TRY IT
Below are the records; locate each line with the word "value" and copy it.

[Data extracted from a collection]

· · ·

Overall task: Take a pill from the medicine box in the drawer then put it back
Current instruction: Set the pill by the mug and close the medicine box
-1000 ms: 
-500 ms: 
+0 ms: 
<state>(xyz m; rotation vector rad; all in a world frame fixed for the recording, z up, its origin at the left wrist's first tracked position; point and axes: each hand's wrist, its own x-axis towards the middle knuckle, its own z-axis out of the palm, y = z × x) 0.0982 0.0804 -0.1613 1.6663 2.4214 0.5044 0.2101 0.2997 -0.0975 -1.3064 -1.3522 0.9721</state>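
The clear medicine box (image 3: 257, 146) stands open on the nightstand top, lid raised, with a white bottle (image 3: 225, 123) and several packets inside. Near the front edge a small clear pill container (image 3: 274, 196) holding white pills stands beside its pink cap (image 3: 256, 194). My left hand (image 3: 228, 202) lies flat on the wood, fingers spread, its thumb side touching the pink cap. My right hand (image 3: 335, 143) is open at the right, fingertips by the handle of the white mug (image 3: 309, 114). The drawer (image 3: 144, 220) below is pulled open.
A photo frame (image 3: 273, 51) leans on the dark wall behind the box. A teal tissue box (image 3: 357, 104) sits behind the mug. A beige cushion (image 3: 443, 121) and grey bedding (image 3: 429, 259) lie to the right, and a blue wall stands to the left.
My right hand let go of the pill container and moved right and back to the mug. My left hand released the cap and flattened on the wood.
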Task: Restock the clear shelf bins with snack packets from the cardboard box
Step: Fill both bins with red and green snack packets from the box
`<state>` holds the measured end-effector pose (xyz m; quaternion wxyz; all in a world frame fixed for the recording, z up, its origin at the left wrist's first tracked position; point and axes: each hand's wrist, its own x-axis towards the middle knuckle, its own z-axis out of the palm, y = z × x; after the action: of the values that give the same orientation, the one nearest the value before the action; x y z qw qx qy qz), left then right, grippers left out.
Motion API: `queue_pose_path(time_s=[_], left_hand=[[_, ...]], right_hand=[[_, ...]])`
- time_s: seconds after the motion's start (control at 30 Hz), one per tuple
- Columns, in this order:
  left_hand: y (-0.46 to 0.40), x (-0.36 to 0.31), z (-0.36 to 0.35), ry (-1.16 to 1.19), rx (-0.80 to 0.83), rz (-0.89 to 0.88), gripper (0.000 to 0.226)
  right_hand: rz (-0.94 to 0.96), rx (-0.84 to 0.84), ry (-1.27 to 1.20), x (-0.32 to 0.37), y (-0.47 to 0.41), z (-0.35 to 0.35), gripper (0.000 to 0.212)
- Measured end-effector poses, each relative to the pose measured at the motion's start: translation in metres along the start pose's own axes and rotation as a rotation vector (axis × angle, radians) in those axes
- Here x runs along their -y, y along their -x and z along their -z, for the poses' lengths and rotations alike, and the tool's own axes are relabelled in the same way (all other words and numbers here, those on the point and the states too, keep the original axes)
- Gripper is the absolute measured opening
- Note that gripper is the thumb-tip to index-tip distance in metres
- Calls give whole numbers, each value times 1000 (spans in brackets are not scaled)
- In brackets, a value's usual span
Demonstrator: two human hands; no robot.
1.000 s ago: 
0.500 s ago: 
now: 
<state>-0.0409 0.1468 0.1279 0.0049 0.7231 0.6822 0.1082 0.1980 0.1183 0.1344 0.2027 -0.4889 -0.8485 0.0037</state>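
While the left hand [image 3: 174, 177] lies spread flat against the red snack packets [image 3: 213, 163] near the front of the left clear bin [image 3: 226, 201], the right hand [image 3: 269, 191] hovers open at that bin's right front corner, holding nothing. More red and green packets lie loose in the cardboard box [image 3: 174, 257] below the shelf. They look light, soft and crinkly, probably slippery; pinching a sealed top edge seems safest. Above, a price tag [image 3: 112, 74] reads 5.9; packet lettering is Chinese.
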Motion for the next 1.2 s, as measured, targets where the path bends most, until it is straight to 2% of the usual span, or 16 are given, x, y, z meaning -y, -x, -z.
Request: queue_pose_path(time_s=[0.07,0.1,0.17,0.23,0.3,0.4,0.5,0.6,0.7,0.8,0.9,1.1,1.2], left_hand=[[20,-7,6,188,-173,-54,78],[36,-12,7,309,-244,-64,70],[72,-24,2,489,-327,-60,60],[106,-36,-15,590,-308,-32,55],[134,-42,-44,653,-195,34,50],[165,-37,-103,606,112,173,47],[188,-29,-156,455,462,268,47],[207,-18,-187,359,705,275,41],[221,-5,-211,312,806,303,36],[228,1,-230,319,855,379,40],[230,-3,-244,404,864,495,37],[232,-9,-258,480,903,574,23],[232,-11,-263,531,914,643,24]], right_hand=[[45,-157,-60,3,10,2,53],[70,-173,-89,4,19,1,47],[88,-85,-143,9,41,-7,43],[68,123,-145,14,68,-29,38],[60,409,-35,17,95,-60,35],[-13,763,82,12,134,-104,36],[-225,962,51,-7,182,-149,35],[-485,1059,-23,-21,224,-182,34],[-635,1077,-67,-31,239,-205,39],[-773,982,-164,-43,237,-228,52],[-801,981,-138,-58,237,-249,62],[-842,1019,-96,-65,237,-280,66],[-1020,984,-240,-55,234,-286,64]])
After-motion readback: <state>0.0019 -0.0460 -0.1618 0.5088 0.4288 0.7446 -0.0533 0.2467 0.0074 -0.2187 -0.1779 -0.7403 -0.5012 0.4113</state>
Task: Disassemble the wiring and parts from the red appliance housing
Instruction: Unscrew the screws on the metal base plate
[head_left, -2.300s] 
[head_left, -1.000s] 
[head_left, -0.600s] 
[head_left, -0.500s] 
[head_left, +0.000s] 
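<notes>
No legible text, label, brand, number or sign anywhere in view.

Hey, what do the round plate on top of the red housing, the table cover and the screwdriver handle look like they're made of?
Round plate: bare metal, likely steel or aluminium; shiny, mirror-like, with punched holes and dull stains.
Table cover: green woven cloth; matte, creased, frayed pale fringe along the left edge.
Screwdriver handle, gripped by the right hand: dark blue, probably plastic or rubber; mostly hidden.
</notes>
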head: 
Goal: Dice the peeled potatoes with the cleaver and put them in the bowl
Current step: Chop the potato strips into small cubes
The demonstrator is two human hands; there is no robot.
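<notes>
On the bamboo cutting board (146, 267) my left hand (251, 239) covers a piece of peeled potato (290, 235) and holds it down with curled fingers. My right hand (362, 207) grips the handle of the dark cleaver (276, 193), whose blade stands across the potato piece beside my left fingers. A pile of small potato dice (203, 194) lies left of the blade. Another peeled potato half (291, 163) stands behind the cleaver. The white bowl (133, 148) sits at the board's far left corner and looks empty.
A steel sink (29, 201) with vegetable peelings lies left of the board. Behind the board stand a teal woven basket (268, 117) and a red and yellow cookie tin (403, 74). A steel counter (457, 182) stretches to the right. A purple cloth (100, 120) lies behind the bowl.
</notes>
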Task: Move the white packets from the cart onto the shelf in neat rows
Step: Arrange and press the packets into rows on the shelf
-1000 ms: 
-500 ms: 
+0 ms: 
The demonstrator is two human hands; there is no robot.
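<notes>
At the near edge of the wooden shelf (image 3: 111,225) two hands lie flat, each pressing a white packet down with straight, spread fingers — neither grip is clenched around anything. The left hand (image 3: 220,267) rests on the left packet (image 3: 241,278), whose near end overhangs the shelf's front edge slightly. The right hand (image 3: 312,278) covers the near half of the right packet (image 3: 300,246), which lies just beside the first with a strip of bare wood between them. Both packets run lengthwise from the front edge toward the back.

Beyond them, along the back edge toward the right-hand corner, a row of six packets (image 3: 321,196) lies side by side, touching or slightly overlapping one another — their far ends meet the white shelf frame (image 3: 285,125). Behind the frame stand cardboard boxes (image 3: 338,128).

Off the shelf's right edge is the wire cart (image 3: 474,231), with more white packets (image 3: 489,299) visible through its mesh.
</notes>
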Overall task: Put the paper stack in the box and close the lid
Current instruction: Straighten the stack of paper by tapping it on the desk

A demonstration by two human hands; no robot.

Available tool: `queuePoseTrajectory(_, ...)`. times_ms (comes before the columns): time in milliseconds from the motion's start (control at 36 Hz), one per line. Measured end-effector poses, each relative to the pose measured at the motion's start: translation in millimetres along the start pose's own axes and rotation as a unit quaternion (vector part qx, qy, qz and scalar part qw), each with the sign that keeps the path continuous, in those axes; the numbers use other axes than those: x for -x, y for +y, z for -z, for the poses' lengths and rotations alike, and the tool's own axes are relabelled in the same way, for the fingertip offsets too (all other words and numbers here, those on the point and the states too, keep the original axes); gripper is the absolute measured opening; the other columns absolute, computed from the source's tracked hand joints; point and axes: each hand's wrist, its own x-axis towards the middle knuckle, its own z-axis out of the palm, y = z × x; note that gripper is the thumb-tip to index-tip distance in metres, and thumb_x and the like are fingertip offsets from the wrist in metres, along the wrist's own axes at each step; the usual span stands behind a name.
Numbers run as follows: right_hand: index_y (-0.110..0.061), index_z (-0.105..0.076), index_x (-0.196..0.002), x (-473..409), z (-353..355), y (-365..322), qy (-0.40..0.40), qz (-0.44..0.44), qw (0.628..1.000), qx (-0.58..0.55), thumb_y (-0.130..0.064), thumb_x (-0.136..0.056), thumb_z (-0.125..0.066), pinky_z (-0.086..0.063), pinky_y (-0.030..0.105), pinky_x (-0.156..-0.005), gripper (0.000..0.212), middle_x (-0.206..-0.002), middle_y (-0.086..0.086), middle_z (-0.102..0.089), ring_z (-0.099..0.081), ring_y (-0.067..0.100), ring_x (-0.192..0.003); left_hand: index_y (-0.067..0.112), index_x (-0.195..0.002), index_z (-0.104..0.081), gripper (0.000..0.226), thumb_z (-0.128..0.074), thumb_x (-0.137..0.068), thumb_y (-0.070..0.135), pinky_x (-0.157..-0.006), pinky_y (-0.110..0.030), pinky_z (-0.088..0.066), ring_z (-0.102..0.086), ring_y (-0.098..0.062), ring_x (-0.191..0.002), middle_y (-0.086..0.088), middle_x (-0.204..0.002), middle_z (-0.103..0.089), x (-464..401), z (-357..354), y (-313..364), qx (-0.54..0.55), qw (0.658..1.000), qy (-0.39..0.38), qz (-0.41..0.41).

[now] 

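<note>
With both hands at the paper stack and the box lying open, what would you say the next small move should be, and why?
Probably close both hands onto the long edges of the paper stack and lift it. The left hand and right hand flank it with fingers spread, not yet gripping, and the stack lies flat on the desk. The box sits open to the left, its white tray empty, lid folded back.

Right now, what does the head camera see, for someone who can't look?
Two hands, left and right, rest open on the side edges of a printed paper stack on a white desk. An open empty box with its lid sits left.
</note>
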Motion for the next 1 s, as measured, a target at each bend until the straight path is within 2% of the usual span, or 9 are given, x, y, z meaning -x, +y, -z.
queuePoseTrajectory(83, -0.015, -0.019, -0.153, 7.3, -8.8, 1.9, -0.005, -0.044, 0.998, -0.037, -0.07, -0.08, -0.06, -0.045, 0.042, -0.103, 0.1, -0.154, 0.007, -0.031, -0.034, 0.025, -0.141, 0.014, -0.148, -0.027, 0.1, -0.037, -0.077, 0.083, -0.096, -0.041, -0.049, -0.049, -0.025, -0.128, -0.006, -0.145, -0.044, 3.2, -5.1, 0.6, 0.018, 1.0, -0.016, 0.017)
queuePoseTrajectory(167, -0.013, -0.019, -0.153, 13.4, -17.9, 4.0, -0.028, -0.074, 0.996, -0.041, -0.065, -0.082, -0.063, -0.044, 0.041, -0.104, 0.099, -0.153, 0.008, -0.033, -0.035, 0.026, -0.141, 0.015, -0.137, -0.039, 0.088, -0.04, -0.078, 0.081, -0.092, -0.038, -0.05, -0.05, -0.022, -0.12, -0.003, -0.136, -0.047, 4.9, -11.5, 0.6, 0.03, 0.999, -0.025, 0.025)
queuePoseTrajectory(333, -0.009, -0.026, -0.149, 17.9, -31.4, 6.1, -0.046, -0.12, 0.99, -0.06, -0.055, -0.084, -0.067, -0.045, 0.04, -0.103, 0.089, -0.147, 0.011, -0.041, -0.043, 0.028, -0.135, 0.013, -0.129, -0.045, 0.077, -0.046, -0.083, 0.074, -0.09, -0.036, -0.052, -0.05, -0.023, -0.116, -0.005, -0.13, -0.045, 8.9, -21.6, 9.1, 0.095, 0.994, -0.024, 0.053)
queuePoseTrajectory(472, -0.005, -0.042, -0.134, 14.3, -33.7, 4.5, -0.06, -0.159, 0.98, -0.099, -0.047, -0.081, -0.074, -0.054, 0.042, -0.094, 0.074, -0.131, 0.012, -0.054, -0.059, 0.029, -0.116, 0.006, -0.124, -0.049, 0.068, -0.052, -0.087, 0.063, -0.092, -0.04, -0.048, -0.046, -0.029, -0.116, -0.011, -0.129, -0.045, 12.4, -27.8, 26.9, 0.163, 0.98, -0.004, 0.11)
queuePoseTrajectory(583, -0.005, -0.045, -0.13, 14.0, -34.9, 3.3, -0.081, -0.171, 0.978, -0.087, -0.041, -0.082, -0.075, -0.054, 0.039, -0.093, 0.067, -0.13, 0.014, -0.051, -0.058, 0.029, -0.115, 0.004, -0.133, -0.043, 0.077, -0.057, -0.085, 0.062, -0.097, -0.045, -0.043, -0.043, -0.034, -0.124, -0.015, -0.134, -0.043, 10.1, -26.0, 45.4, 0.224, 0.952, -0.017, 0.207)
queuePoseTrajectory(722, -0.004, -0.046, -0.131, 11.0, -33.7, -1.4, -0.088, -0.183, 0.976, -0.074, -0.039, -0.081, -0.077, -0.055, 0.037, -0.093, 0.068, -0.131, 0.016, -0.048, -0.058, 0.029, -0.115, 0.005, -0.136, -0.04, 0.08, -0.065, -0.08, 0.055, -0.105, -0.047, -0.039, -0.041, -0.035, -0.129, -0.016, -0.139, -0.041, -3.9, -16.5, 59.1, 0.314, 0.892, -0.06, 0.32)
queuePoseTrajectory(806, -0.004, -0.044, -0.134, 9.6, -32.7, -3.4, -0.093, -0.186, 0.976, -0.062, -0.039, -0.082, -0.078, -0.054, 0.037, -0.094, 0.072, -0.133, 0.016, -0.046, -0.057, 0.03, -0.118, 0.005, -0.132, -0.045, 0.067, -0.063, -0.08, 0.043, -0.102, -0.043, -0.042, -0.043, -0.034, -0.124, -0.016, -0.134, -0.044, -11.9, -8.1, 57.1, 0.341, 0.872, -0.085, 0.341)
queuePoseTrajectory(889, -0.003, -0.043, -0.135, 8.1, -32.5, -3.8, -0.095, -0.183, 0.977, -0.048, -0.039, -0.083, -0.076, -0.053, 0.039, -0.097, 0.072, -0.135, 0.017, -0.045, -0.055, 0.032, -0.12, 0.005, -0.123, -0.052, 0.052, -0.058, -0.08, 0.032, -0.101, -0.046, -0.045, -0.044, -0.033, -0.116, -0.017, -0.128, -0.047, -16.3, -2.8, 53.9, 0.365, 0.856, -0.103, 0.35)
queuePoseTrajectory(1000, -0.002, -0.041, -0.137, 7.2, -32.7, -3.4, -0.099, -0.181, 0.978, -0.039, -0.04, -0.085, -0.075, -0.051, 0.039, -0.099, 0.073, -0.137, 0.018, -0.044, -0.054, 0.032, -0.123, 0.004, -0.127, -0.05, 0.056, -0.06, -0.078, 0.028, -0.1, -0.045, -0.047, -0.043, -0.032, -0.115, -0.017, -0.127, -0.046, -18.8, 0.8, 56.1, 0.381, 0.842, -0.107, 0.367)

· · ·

RESULT OF THIS TASK
`<state>` holds the measured end-effector pose (xyz m; quaternion wxyz; all in a world frame fixed for the recording, z up, its origin at the left wrist's first tracked position; point and axes: each hand's wrist, its own x-axis towards the middle knuckle, its own z-axis out of the palm, y = z × x; after the action: of the values that give the same orientation, the one nearest the value before the action; x y z qw qx qy qz), left then right, grippers left out.
- Calls give whole numbers, each value times 1000 (spans in brackets are not scaled)
- In brackets, a value's usual span

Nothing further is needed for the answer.